• _Goal of the exercise_
Down to the last line, set down the listing below exactly, apart from its pictures.

[[ Recorded information, beginning ]]

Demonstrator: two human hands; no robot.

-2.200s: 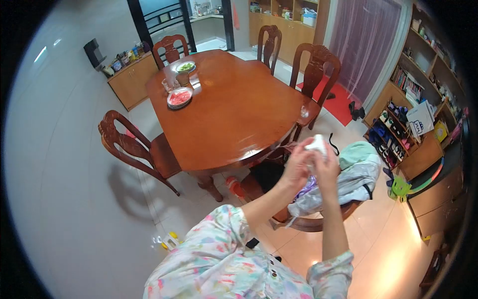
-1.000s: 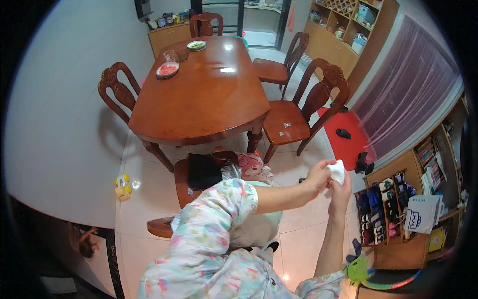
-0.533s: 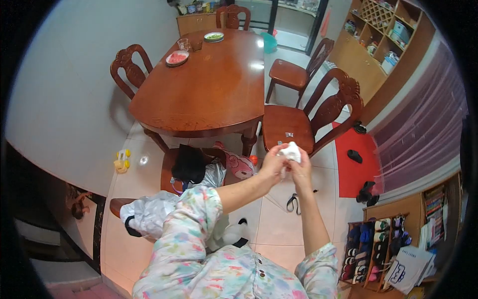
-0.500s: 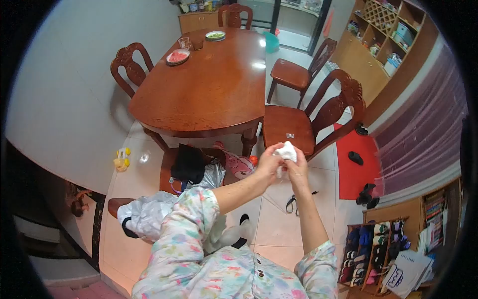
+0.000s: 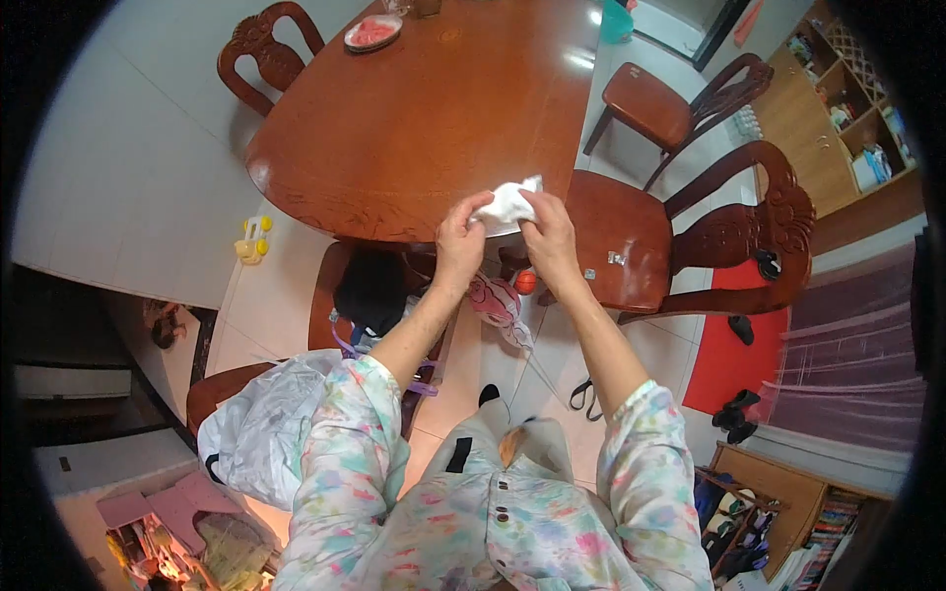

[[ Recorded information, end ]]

• _Response to the task_
Demonstrator: two human hands; no robot.

-2.200s: 
-1.000s: 
-0.533s: 
-0.500s: 
+0.000s: 

The exercise is done now.